Limited control, customizability, and causality
Data might be affected by biases that might be hard to filter out or contain inappropriate material. Differently, the progressive interaction with the environment paves the way for a more controllable and informed AI. In turn, it opens to a better exploitation of the temporal dimension of the information that can be used to capture the causal structure of the predictions better.
Collectionless AI
A radically different perspective emerges as we think of machines that acquire cognitive skills without accessing previously stored data collections but simply by environmental interactions, where the sensory information is immediately processed, and agent-to-human or agent-to-agent exchanges occur. In nature, animals do not rely on data collections but process information as time passes and create (and update) an appropriate internal representation of the environment. It is the interaction with the environment that allows them to be in touch with the treasure of information, which enables the growth of their cognitive skills. Artificial neural networks are still struggling to find a good trade-off between plasticity and stability without relying on optimizing previously built data collections, which is the main focus of Collectionless AI. When considering the spectacular results mostly in deep learning, at first glance, we might regard the proposed Collectionless AI challenge as quite ridiculous. However, from one side, because of how intelligence emerges in nature, it is of interest in itself from a truly scientific point of view. Moreover, we also advocate its potential impact for enabling a truly different type of AI technologies, which could have a dramatic impact on society, going beyond the issues mentioned above with data collections.
Time as the protagonist of learning
Sensory information is characterized by a natural temporal development of the data. In nature, we do not learn from a huge dataset of “shuffled images,” and animals gain visual skills without storing their whole visual life. Why can they afford to see it without accessing a previously stored database? Is there a specific biological aspect that cannot be captured in machines? This paper sustains the position that machines can likely gain those skills, once we face the challenge of learning without using data collections, exploiting the natural development of the sensory information over time.

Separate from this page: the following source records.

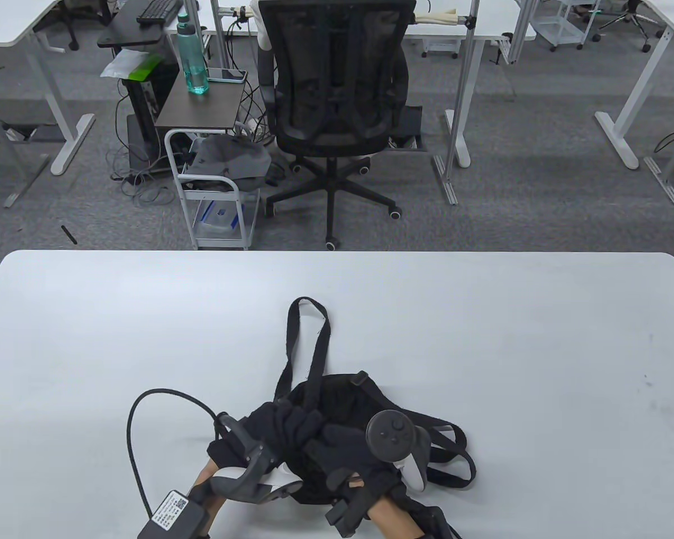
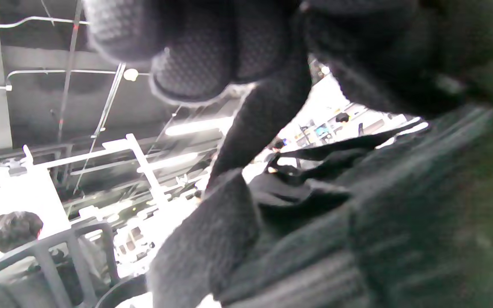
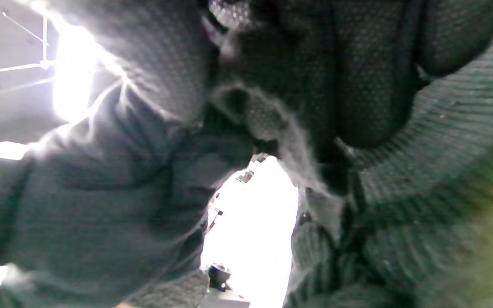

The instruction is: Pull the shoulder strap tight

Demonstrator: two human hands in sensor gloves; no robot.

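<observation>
A grey carpeted office floor (image 1: 539, 185) fills the far part of the table view, with white desks (image 1: 11, 22) along the edges, a black mesh office chair (image 1: 337, 95) facing away just beyond the near table, a small wheeled cart (image 1: 213, 191) to its left holding grey cloth, and a dark side table (image 1: 202, 104) carrying a teal water bottle (image 1: 191, 56) and a phone (image 1: 226, 75). The wide white table (image 1: 483, 337) spans the near half of the view. On it, near the front edge at centre, lies a black bag (image 1: 348, 404), crumpled, with one shoulder strap (image 1: 309, 342) stretched away from the person in a long narrow loop and more strap (image 1: 455, 455) curled flat to the right. Both gloved hands meet over the bag: the left hand (image 1: 281, 426) and the right hand (image 1: 342, 449) sit touching, fingers bunched into the black fabric. The left wrist view shows fingertips (image 2: 195, 72) closed on a dark strap (image 2: 268, 107) running down to the bag. The right wrist view is blurred and backlit; its fingers (image 3: 357, 85) seem curled on dark webbing, though what exactly they grip cannot be told. A black cable (image 1: 140, 443) loops on the table left of the hands.
</observation>
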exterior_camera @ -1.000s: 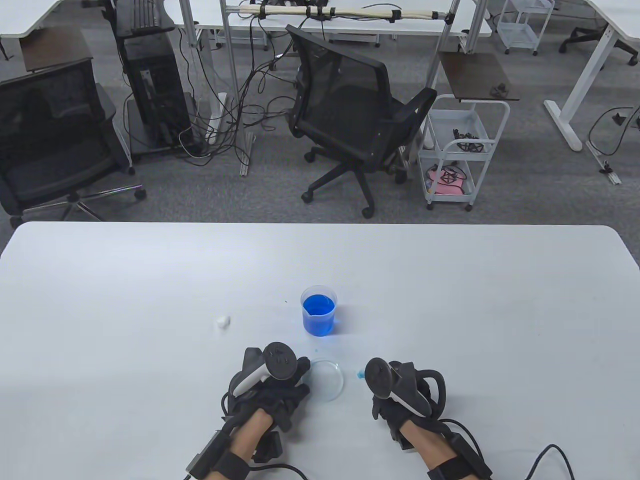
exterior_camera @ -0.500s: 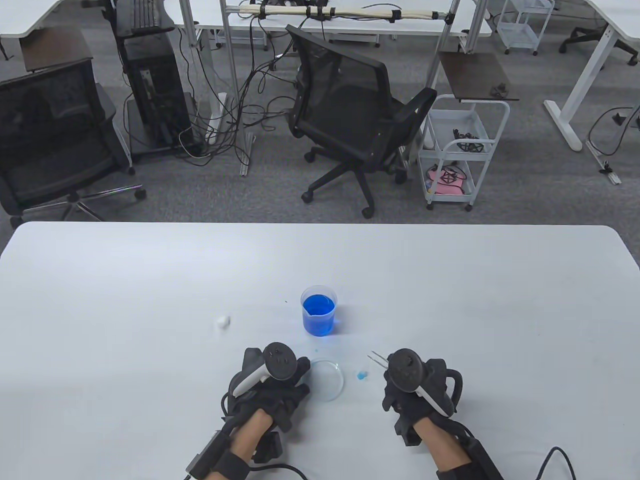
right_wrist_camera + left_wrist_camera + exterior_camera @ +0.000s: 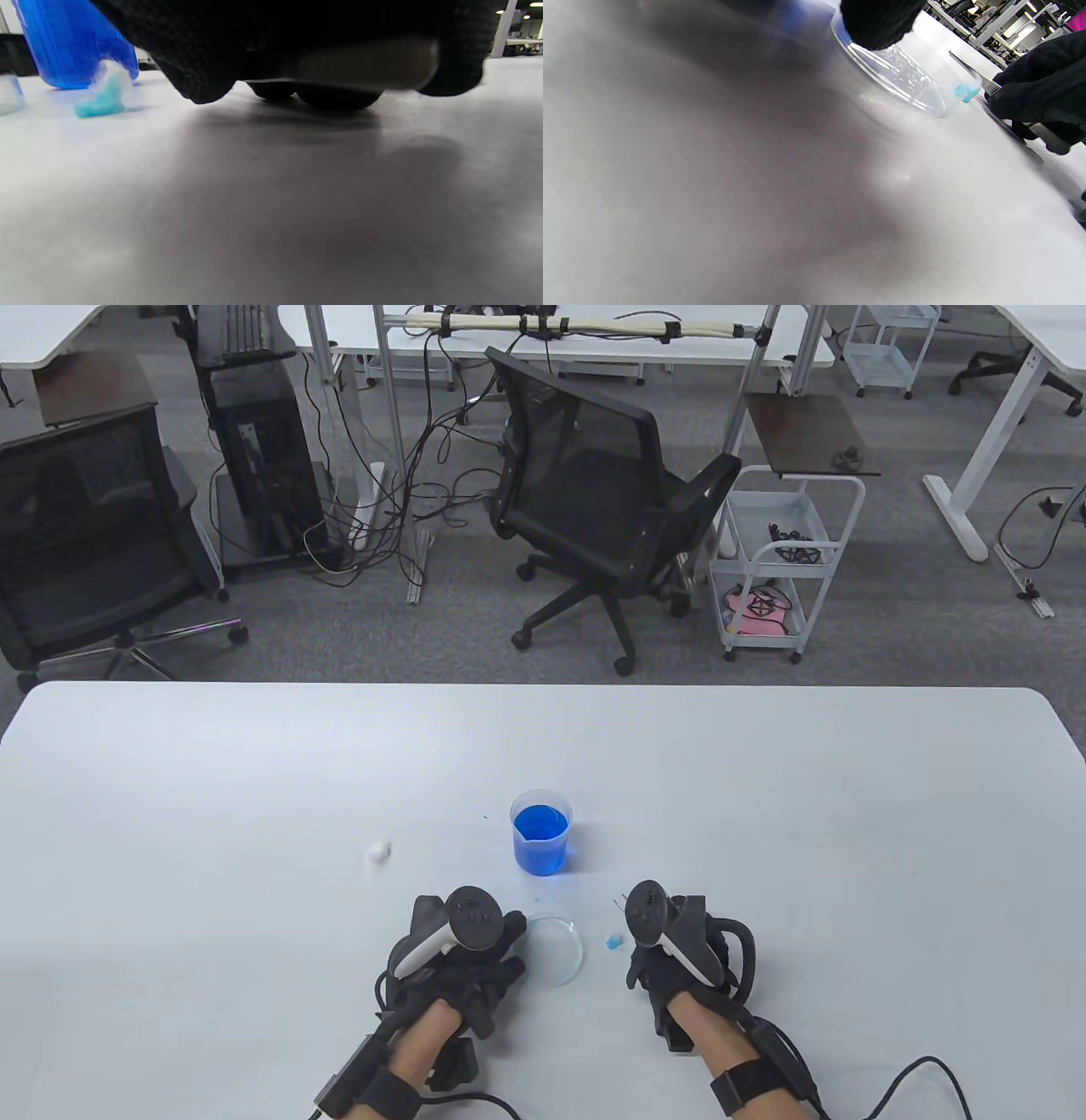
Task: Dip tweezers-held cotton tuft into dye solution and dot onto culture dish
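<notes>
A beaker of blue dye (image 3: 540, 836) stands mid-table. The clear culture dish (image 3: 560, 954) lies in front of it. My left hand (image 3: 488, 954) holds the dish at its left rim; one fingertip (image 3: 878, 21) rests on the rim (image 3: 903, 80). A blue-dyed cotton tuft (image 3: 612, 940) lies loose on the table just right of the dish, also in the right wrist view (image 3: 104, 99). My right hand (image 3: 653, 950) grips the tweezers (image 3: 969, 67) low over the table beside the tuft. Their tips (image 3: 618, 905) point away from me, empty.
A white cotton tuft (image 3: 377, 851) lies on the table to the left of the beaker. Small blue drops mark the table in front of the beaker. Glove cables trail off the near edge. Chairs and a cart stand beyond the far edge.
My right hand drew right, leaving the blue tuft on the table, then came back left next to it. The tweezers hold nothing. My left hand and the dish have not moved.
</notes>
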Motion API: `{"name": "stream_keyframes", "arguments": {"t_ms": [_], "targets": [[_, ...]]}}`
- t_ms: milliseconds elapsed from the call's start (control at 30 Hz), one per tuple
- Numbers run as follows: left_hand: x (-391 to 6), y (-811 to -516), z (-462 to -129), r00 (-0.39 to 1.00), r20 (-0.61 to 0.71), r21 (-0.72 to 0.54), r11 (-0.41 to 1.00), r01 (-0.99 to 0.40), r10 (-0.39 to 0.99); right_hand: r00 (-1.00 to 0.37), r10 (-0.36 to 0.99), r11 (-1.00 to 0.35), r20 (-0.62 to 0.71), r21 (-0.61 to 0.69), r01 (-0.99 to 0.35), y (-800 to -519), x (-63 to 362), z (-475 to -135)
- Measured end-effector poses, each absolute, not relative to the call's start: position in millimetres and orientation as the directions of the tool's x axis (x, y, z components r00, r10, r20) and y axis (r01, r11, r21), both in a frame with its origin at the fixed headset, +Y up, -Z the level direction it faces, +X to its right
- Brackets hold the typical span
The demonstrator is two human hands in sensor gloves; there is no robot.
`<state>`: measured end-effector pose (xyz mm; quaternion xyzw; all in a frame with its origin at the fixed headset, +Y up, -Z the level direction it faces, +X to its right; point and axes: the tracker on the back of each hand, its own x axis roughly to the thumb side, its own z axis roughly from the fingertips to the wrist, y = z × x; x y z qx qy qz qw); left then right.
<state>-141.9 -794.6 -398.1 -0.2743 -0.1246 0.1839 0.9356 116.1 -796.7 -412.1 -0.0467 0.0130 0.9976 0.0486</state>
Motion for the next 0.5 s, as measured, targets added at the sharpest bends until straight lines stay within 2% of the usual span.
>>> {"name": "stream_keyframes", "arguments": {"t_ms": [167, 300, 367, 500], "targets": [[-142, -795, -398, 0.898, 0.132, -0.560, 0.779, -0.280, 0.419, -0.993, 0.079, -0.996, -0.091, 0.041, -0.083, -798, 114, -411], [-144, -792, -398, 0.886, 0.145, -0.558, 0.776, -0.294, 0.440, -0.985, 0.147, -0.987, -0.084, 0.057, -0.152, -793, 122, -410], [-148, -784, -397, 0.864, 0.141, -0.540, 0.769, -0.342, 0.483, -0.978, 0.187, -0.981, -0.090, 0.033, -0.191, -786, 130, -408], [-172, -751, -394, 0.827, 0.159, -0.424, 0.793, -0.436, 0.540, -0.962, 0.260, -0.961, -0.078, -0.119, -0.250, -762, 154, -396]]}}
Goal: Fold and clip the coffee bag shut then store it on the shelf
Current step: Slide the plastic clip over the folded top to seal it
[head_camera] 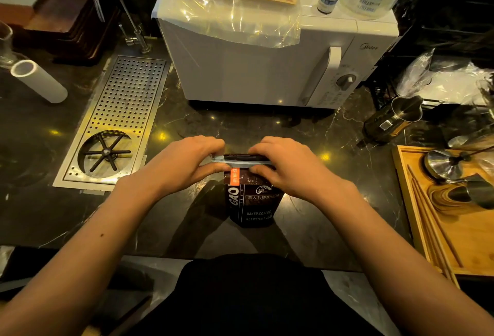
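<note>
A dark brown coffee bag (251,202) with white lettering and an orange label stands upright on the black marble counter, near its front edge. My left hand (184,162) pinches the left end of the bag's top and my right hand (288,164) pinches the right end. Between them the top edge shows as a narrow pale strip (240,160) with a dark slit of the mouth above it. I see no clip anywhere in view.
A white microwave (267,63) stands just behind the bag, with a scale, a small bottle and a tape roll on top. A perforated metal rinser tray (120,121) is set into the counter at left. At right sit steel pitchers (395,119) and a wooden tray (417,228).
</note>
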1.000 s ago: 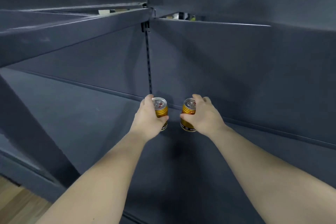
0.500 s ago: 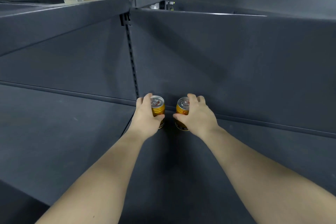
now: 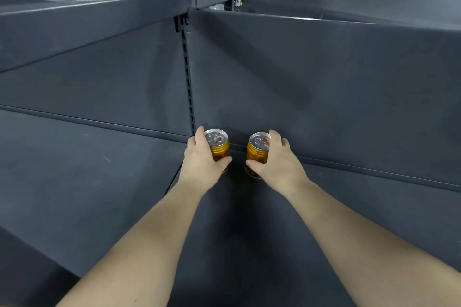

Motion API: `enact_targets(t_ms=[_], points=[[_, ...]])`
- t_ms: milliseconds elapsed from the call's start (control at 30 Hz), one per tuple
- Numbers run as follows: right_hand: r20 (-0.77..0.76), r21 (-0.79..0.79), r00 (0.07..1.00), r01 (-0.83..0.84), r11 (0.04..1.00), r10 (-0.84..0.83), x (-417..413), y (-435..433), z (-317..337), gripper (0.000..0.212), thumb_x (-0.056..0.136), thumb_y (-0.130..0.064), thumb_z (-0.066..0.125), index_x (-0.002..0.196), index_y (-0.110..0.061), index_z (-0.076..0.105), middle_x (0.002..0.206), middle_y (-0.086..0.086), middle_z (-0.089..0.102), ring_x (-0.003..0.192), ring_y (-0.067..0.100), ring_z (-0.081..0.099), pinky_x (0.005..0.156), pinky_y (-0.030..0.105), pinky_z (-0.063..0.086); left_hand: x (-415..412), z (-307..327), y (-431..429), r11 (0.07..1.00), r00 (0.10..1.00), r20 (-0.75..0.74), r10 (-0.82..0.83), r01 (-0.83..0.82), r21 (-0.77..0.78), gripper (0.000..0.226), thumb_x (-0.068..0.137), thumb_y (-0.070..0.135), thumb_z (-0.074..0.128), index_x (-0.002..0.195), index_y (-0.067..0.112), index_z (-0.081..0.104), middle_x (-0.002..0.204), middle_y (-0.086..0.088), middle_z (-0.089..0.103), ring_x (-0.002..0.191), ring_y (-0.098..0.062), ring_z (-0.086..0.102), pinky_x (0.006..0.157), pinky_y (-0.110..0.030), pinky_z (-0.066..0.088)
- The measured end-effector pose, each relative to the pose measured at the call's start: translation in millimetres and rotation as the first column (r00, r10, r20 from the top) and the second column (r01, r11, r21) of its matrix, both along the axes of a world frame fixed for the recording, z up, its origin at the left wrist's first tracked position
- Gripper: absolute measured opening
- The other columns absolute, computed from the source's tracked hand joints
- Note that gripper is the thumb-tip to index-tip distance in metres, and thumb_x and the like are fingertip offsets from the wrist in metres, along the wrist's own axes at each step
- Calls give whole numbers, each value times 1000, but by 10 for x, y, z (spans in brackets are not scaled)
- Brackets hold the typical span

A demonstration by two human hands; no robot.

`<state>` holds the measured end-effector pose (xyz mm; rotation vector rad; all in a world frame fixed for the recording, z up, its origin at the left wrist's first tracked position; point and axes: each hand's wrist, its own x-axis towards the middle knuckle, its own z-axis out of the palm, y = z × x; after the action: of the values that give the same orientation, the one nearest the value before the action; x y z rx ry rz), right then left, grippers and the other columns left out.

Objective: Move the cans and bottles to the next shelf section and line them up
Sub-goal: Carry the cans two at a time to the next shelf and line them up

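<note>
Two hands each grip one upright gold can near the back of the dark shelf (image 3: 249, 232), just right of the slotted post (image 3: 188, 77). Left hand (image 3: 202, 164) curls round the left can (image 3: 220, 151), right hand (image 3: 277, 164) round the right can (image 3: 257, 153), thumbs in front. Both cans are side by side, slightly apart.

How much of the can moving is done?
Done: no can stands released on the dark grey metal shelf. In hand: the left hand grips one gold can with a silver top, the right hand a second gold can, both by the back wall. Left: lining them up, letting go.
</note>
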<state>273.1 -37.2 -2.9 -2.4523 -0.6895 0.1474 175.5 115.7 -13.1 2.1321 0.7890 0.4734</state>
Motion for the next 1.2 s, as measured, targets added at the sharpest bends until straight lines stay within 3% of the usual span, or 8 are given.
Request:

Benchmarks in Collectionless AI
Just like humans, machines can also be expected to “live in their environment,” and they can be evaluated online. A massive online active evaluation open to a wide audience can be a viable path for qualitatively evaluating virtual agents that progressively learn, as in the case of LLMs. The quality of the same agent can be evaluated at different stages of its evolution, analyzing progress and regressions.
Between the lines
This paper proposes a new view of AI that is centered around the idea of Collectionless AI. The new learning protocol assumes that machines interact in their environment without permission to store information to re-create the typical conditions of offline learning. Machines are expected to develop their memorization skills by abstracting the information acquired from the sensors that are processed online. We argue that emphasizing the importance of this new framework might open the doors to a new approach to machine learning. Moreover, the emergence of the collectionless philosophy can contribute to better understanding of intelligence processes in nature as well as open an alternative technological path that is not centered on the privilege of controlling large data collections.